## Assigned task
The lines from the start of the data up to and including the one with "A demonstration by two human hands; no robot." should be returned exactly, and nothing else.

(Information shown begins)

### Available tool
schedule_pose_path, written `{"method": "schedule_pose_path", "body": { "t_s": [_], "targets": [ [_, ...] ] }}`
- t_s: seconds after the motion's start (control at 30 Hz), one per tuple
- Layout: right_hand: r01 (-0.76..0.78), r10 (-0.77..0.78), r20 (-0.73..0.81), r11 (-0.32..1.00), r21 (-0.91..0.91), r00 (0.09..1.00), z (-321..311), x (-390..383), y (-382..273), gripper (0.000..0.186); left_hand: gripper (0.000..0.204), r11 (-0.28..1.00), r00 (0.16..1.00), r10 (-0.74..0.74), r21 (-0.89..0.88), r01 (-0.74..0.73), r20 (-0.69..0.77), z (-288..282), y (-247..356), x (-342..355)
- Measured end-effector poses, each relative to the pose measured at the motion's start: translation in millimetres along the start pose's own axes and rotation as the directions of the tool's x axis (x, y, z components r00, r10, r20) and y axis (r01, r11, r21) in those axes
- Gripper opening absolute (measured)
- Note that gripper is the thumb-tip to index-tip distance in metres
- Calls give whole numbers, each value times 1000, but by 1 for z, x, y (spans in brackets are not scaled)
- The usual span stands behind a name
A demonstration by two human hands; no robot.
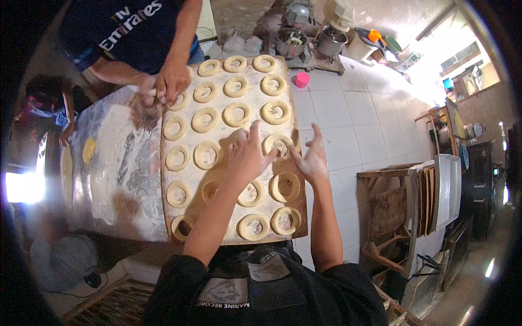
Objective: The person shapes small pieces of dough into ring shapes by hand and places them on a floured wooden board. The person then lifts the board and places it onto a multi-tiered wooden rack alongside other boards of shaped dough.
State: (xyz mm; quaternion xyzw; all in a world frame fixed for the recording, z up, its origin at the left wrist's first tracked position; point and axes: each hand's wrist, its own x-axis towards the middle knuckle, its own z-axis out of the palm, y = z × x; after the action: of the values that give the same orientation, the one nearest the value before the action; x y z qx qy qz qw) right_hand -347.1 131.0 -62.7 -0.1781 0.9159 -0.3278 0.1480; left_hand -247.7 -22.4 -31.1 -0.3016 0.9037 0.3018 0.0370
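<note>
A floured wooden board point(221, 79) carries rows of raw dough rings. Both of my hands are over its right side, around one dough ring point(278, 136). My left hand point(247, 153) is on the ring's left, fingers spread, its thumb reaching the near left part of the rim. On the other side, my right hand point(313, 162) has its fingers apart and its thumb at the ring's right edge. The ring lies flat on the board, not lifted. Nearer to me sits another dough ring point(274, 187) with a taller wall. My left forearm partly covers a ring below it.
At the far left, another person's hands point(168, 84) work over the board's corner. A flour-dusted table point(109, 174) adjoins the board. Mixers with a metal bowl point(330, 42) stand at the back, near a pink cup point(302, 80) on the tiles. A wooden rack point(383, 217) stands right.
</note>
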Motion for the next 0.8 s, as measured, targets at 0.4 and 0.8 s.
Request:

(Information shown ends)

## Solution to this task
### Available tool
schedule_pose_path, written `{"method": "schedule_pose_path", "body": { "t_s": [_], "targets": [ [_, ...] ] }}`
- t_s: seconds after the motion's start (control at 30 Hz), one per tuple
- Layout: right_hand: r01 (-0.76..0.78), r10 (-0.77..0.78), r20 (-0.73..0.81), r11 (-0.32..1.00), r21 (-0.91..0.91), r00 (0.09..1.00), z (-321..311), x (-390..383), y (-382..273), gripper (0.000..0.186); left_hand: gripper (0.000..0.204), r11 (-0.28..1.00), r00 (0.16..1.00), r10 (-0.74..0.74), r21 (-0.89..0.88), r01 (-0.74..0.73), r20 (-0.69..0.77), z (-288..282), y (-247..356), x (-342..355)
- Measured end-effector poses, each relative to the pose measured at the motion's start: translation in millimetres along the start pose's own axes and rotation as the directions of the tool's x axis (x, y, z components r00, r10, r20) and y axis (r01, r11, r21) in those axes
- Gripper opening absolute (measured)
- Note that gripper is the thumb-tip to index-tip distance in metres
- Calls give whole numbers, each value times 1000, but by 1 for z, x, y (spans in brackets are not scaled)
- The usual span stands behind a name
A demonstration by two human hands; no robot.

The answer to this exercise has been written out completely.